• **Exercise**
The records sit below. Return every line in them that holds the word "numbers".

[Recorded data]
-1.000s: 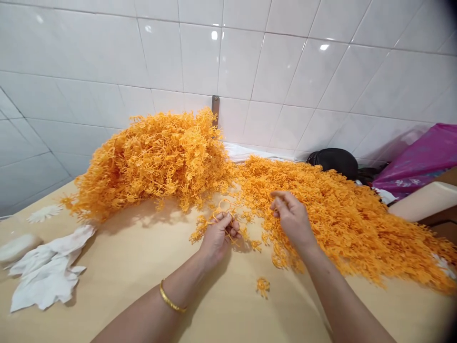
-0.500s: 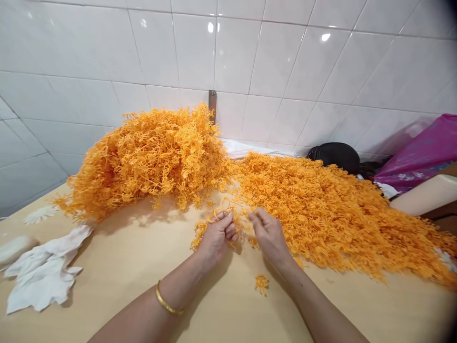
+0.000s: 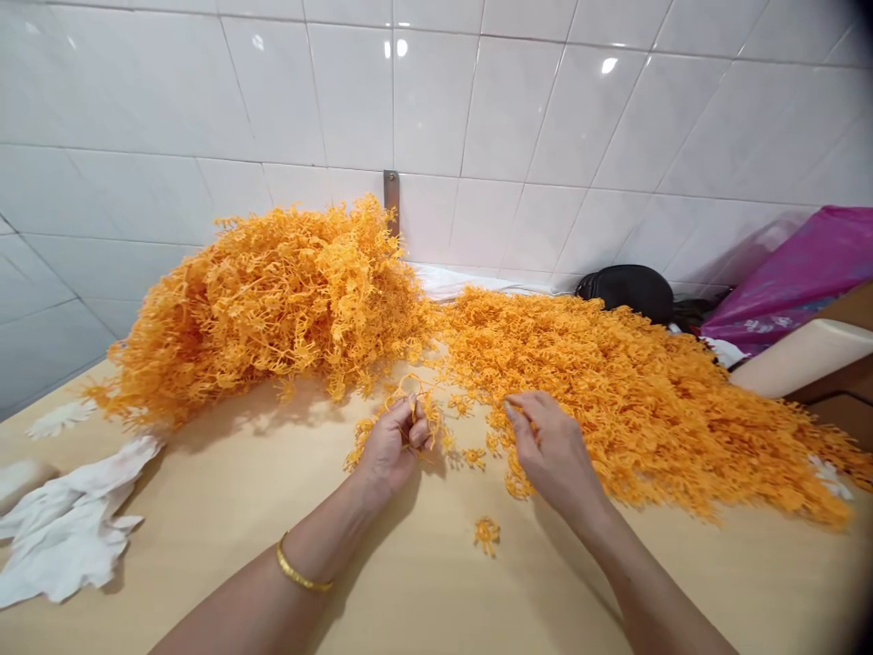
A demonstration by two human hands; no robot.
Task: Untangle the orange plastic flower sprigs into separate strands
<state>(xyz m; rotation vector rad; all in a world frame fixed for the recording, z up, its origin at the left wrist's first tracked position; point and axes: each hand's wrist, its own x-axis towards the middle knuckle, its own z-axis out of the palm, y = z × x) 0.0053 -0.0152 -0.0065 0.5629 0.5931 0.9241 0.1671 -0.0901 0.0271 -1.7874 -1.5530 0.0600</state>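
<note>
My left hand (image 3: 392, 446) is closed in a pinch around a tangled orange artificial flower sprig (image 3: 410, 380), whose thin stems loop above the fingers and hang below them. Small orange florets lie on the table close by, with a lone floret (image 3: 486, 535) nearer to me. My right hand (image 3: 557, 455) is at the left edge of a broad, low heap of loose orange florets (image 3: 655, 409). Its fingers are curled, with thumb and forefinger near each other; whatever they may hold is hidden. Behind my left hand rises a tall pile of orange flower sprigs (image 3: 286, 300).
Crumpled white cloth (image 3: 75, 528) and a white flower-shaped piece (image 3: 61, 418) lie on the left of the table (image 3: 238, 509). A black case (image 3: 627, 291), a purple bag (image 3: 797, 273) and a pale roll (image 3: 805, 357) are at the back right. White tiled wall (image 3: 436, 100) stands behind.
My right hand has moved right, away from the sprig, to the edge of the floret heap. The left hand still holds the sprig. The whole view has shifted slightly.
</note>
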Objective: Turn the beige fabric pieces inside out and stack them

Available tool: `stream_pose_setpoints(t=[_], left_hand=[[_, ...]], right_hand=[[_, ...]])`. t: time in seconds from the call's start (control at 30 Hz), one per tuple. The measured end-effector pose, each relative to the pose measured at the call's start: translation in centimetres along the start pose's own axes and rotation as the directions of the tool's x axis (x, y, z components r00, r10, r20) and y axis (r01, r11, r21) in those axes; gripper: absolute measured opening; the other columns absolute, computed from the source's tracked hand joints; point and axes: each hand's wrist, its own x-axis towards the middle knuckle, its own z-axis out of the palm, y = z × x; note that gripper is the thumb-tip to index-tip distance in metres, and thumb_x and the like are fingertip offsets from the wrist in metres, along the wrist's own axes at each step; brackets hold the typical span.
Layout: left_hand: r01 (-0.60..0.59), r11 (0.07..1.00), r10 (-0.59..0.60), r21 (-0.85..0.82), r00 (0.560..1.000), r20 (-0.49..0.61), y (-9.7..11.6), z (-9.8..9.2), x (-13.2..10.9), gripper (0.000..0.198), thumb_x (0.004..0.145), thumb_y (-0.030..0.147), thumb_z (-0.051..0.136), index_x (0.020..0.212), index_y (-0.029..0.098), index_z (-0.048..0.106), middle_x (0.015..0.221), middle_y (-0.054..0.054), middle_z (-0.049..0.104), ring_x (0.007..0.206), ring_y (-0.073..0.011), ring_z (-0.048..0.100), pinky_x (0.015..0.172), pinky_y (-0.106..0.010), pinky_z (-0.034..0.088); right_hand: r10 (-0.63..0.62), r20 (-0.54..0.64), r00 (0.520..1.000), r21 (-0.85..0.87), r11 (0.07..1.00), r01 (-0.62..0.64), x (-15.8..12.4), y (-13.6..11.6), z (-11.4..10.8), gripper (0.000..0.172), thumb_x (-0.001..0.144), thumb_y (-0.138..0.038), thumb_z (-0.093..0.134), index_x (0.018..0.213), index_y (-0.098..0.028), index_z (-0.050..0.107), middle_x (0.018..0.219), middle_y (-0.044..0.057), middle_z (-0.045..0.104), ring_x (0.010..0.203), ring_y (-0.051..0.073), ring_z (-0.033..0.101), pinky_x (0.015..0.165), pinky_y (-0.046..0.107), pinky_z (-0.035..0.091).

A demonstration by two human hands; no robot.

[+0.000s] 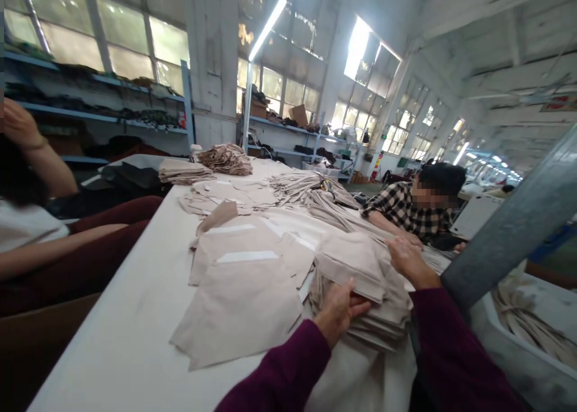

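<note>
A stack of beige fabric pieces (349, 254) sits at the right edge of the white table, its lower layers slightly uneven. At the stack's near side, my left hand (341, 308) grips the upper pieces, thumb on top and fingers tucked under their edge. My right hand (409, 263) rests against the far right side of the stack with its fingers stretched out, seemingly not holding anything. Left of the stack lie flat cut fabric panels (243, 304), overlapping one another, with white strips (247, 256) on them.
More beige piles (225, 159) and long fabric strips (302, 186) cover the far part of the table (112, 334). A slanted metal post (509, 225) and a white bin (518, 334) stand at right. One person sits at left; another in a checked shirt (401, 210) leans in beyond.
</note>
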Motion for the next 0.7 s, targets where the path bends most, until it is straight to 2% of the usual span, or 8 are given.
stream_pose_setpoints(t=[0.07,0.13,0.23,0.33,0.43,0.57,0.63,0.7], left_hand=[[0.029,0.999,-0.028,0.026,0.998,-0.049,-2.3,0.5,1.0,0.024,0.089,0.021,0.042,0.112,0.012,0.045,0.100,-0.014,0.063,0.068,-0.0180,0.066,0.062,-0.030,0.054],[0.071,0.997,-0.068,0.032,0.994,-0.086,-3.3,1.1,1.3,0.028,0.091,0.022,0.036,0.116,0.011,0.040,0.097,-0.014,0.063,0.062,-0.0176,0.066,0.060,-0.030,0.053],[0.171,0.984,-0.165,0.058,0.981,-0.098,-3.2,1.7,0.9,0.029,0.089,0.022,0.032,0.112,0.007,0.043,0.084,-0.016,0.063,0.055,-0.0180,0.064,0.057,-0.030,0.052],[0.208,0.969,-0.199,0.129,0.977,-0.078,-2.3,1.4,0.1,0.026,0.084,0.023,0.043,0.101,0.005,0.049,0.078,-0.016,0.063,0.058,-0.0214,0.065,0.055,-0.031,0.051],[0.011,0.993,0.001,0.121,0.995,-0.103,-0.7,0.1,-0.5,0.027,0.076,0.029,0.058,0.096,0.011,0.051,0.082,-0.012,0.064,0.063,-0.0203,0.064,0.054,-0.028,0.051],[-0.290,0.956,0.292,0.041,0.931,-0.217,2.6,-1.5,0.0,0.032,0.063,0.033,0.070,0.082,0.013,0.054,0.078,-0.008,0.065,0.071,-0.0198,0.062,0.058,-0.028,0.051],[-0.351,0.935,0.354,0.048,0.916,-0.191,3.8,-1.5,0.5,0.029,0.060,0.031,0.071,0.076,0.011,0.057,0.074,-0.008,0.065,0.074,-0.0205,0.062,0.062,-0.027,0.050],[-0.396,0.916,0.401,0.070,0.910,-0.104,4.4,-1.0,0.6,0.026,0.060,0.027,0.070,0.079,0.011,0.061,0.078,-0.008,0.066,0.080,-0.0207,0.062,0.067,-0.027,0.050]], right_hand=[[-0.056,0.016,0.998,0.000,0.998,0.056,-1.2,-0.1,0.7,0.036,0.081,-0.004,0.034,0.103,-0.009,0.062,0.106,0.020,0.062,0.103,0.026,0.057,0.088,0.041,0.044],[-0.172,0.039,0.984,0.057,0.984,0.170,-1.4,-1.4,1.4,0.036,0.086,-0.011,0.033,0.113,-0.008,0.057,0.114,0.019,0.059,0.108,0.025,0.054,0.090,0.037,0.044],[-0.349,0.056,0.935,0.247,0.913,0.326,-0.8,-3.6,2.8,0.040,0.091,-0.024,0.032,0.124,-0.008,0.047,0.125,0.017,0.053,0.120,0.023,0.045,0.097,0.036,0.041],[-0.380,0.066,0.923,0.352,0.874,0.334,-0.7,-4.3,4.7,0.033,0.088,-0.019,0.036,0.114,-0.010,0.055,0.125,0.017,0.053,0.122,0.024,0.044,0.102,0.039,0.036],[-0.275,0.073,0.959,0.397,0.890,0.225,-1.3,-3.2,6.6,0.028,0.083,-0.013,0.039,0.099,-0.009,0.062,0.119,0.021,0.056,0.115,0.027,0.051,0.099,0.042,0.038],[-0.038,0.087,0.995,0.477,0.879,-0.008,-2.2,-2.1,8.3,0.033,0.082,-0.025,0.046,0.105,-0.007,0.060,0.103,0.019,0.065,0.092,0.026,0.064,0.082,0.036,0.050],[0.091,0.082,0.992,0.519,0.846,-0.120,-2.2,-2.0,8.4,0.038,0.079,-0.030,0.049,0.107,-0.007,0.060,0.099,0.016,0.067,0.085,0.024,0.066,0.075,0.032,0.053],[0.200,0.065,0.978,0.558,0.805,-0.202,-1.7,-1.9,7.7,0.041,0.078,-0.032,0.047,0.108,-0.006,0.059,0.099,0.015,0.067,0.085,0.023,0.066,0.073,0.030,0.053]])
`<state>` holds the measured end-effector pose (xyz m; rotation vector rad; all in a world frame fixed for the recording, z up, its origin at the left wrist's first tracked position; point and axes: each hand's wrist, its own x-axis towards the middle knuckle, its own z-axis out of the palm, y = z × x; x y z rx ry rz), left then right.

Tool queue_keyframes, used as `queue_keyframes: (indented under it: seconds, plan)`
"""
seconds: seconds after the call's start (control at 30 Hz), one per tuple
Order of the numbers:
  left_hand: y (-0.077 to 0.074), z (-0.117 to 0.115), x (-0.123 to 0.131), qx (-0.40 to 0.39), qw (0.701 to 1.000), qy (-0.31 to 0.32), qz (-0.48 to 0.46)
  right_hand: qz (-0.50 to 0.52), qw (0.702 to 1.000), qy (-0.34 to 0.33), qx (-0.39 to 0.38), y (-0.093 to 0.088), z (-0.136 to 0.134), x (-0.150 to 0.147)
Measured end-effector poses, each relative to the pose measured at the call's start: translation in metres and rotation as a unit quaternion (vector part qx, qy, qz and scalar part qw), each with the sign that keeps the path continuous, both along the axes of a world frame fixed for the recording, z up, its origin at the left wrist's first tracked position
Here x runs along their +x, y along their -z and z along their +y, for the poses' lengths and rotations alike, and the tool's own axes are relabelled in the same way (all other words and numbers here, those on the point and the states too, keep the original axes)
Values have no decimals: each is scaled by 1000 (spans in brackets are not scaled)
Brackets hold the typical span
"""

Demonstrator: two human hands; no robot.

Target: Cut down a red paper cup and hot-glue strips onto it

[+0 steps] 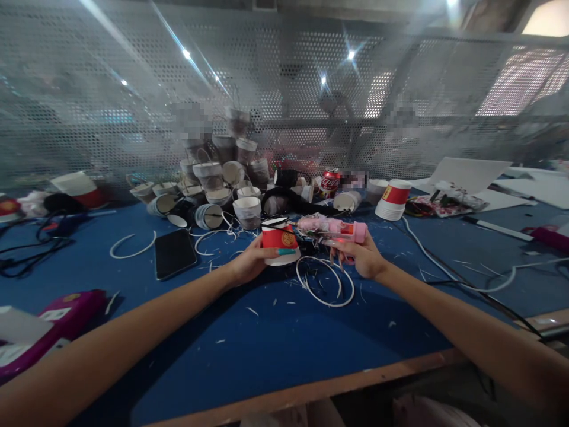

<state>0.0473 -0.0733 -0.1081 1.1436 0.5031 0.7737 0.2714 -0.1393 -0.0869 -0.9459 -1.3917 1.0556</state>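
Note:
In my left hand [249, 261] is a red and white paper cup [279, 238], tilted, with the thumb along its side. My right hand [365, 256] is wrapped round a pink hot glue gun [353, 230], whose front end points left toward the cup's rim. Whitish strands cling to the front part of the gun, and a red light glows near its grip. Whether the tip touches the cup I cannot tell. Below the two hands a loop of white cord [326, 301] lies on the blue table [275, 350].
Behind the hands stand several small grey buckets with handles [208, 177], piled up. A black phone [175, 254] lies at left, a purple packet [66, 317] nearer me. Further right are stacked paper cups [393, 200], a soda can [329, 182] and a pen [498, 229].

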Motion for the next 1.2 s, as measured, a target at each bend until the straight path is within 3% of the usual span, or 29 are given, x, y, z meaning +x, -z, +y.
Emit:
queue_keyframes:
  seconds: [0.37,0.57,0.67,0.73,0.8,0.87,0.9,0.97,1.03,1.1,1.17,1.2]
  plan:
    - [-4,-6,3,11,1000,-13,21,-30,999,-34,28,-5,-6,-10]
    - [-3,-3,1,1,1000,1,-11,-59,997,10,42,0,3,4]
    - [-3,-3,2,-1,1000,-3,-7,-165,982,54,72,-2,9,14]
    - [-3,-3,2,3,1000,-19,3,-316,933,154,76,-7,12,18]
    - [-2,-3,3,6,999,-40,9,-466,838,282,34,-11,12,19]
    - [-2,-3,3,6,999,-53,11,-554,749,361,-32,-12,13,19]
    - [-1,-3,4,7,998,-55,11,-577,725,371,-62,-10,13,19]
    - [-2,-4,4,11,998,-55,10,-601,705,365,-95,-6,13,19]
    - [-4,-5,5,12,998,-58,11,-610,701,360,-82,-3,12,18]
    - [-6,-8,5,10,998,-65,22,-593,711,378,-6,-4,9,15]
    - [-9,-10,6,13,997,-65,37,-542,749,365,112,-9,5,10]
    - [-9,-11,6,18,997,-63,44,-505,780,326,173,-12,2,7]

• **Response to this task**
Order of the numbers:
Here x runs along their +x, y along their -z and z along their +y, for the poses' lengths and rotations alike, and the tool's own axes are relabelled in the same way (all other words and numbers here, those on the point and the states too, keep the original axes)

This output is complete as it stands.